As a little girl, she had loathed her name—except when she had been praying to survive. It was frivolous, a stupid misspelling of a real word, and when other kids teased her about it, she wasn’t able to mount a defense. Considering that her mother was called Anne, such a simple name, the choice of Chyna seemed not merely frivolous but thoughtless and even mean. During most of the time that Anne was pregnant, she had lived in a commune of radical environmentalists—a cell of the infamous Earth Army—who believed that any degree of violence was justifiable in defense of nature. They had spiked trees with the hope that loggers would lose hands in accidents with power saws. They had burned down two meat-packing plants and the hapless night watchmen in them, sabotaged the construction equipment at new housing tracts that encroached upon the wilds, and killed a scientist at Stanford because they disapproved of his use of animals in his laboratory experiments. Influenced by these friends, Anne Shepherd had considered many names for her daughter: Hyacinth, Meadow, Ocean, Sky, Snow, Rain, Leaf, Butterfly…. By the time she had given birth, however, she had moved on from the Earth Army, and she had named Chyna after China because, as she had once explained, “Honey, I just suddenly realized one day that China is the only just society on earth, and it seemed like a beautiful name.” She had never been able to recall why she had changed the i to y, though by then she had been a working partner in a methamphetamine lab, packaging speed in affordable five-dollar hits and sampling the merchandise often enough to have been left with a few blank days in her memory. Only when praying for deliverance had young Chyna liked her name, because she had figured that God would remember her more easily for it, would not get her confused with the millions of Marys and Carolines and Lindas and Heathers and Tracys and Janes.

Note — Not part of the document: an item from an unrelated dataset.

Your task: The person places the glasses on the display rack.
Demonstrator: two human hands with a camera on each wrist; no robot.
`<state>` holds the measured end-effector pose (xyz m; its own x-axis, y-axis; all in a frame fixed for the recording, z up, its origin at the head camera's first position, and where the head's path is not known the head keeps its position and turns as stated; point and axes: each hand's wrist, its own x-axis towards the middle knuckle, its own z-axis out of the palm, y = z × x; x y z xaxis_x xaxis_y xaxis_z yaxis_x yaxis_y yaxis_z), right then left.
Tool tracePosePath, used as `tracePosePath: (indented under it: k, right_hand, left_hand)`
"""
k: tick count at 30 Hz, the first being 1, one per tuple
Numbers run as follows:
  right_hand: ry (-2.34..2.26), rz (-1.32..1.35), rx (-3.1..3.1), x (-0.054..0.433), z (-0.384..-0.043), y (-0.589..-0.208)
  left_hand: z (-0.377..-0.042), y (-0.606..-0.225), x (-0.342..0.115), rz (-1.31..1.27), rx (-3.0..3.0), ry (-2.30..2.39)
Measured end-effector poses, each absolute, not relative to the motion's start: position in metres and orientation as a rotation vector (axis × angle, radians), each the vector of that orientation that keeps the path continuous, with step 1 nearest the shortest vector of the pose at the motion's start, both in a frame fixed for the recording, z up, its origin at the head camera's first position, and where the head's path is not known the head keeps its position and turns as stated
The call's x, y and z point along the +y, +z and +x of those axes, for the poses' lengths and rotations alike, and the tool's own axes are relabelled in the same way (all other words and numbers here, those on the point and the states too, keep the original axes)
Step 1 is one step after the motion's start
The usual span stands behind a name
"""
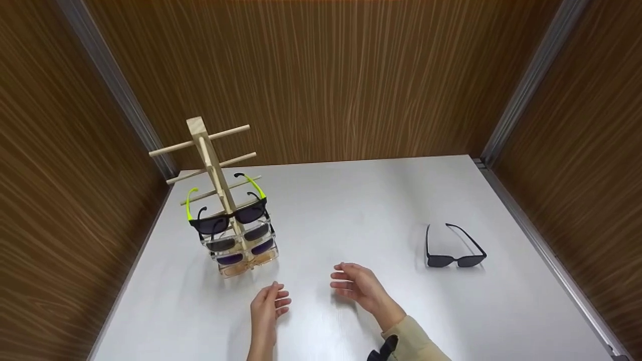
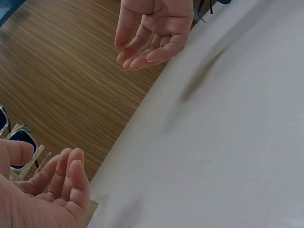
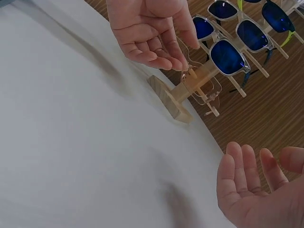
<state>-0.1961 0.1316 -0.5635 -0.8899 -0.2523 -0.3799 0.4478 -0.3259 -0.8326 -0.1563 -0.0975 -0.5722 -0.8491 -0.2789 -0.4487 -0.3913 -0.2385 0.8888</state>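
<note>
In the head view my left hand (image 1: 267,307) hovers over the front of the white table, its fingers loosely bent around nothing. My right hand (image 1: 362,287) is held a little to its right, palm turned inward and likewise holding nothing. Nearest the left hand is a wooden eyewear rack (image 1: 214,168) with several pairs hung one above another. Topmost on it sit black sunglasses with yellow-green temples (image 1: 213,224); below them are clear-framed sunglasses (image 1: 220,244) and a pale orange-tinted pair (image 1: 235,269). Black sunglasses (image 1: 456,261) lie right of the right hand, temples unfolded toward the back.
Bare pegs (image 1: 230,132) stick out at the rack's top. The white table (image 1: 341,200) is enclosed by wood-grain panels (image 1: 321,80) at the back and both sides. A metal rail (image 1: 546,250) runs along the right edge.
</note>
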Motion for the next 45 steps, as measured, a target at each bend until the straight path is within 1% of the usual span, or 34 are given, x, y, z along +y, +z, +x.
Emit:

Now her name no longer dismayed or pleased her. It was just a name like any other.
She had learned that who she was—the true person she was—had nothing whatsoever to do with her name, and little to do with the life that she’d led with her mother for sixteen years. She couldn’t be blamed for the dreadful hates and lusts she had seen, for the obscenities heard, for the crimes witnessed, or for the things that some of her mother’s male friends had wanted from her. She was not defined either by a name or by shameful experience; instead, she was formed by dreams and hopes, by aspirations, by self-respect and perseverance. She wasn’t clay in the hands of others; she was rock, and with her own determined hands, she could sculpt the person that she wanted to be.
She hadn’t reached this realization until a year ago, when she was twenty-five. The wisdom had come to her not in a dazzling flash but slowly, in the way that a plot of bare earth is covered gradually by creeping ajuga until one day, as if miraculously, the brown dirt is gone and everywhere are emerald-green leaves and tiny blue flowers. Worthwhile knowledge always seemed hard-won while the winning was in progress—but seemed easily acquired in retrospect.
The old motor home lumbered through the night, creaking like a long-sealed door, ticking like a rusted clock too corroded to register every second faithfully, toward dawn.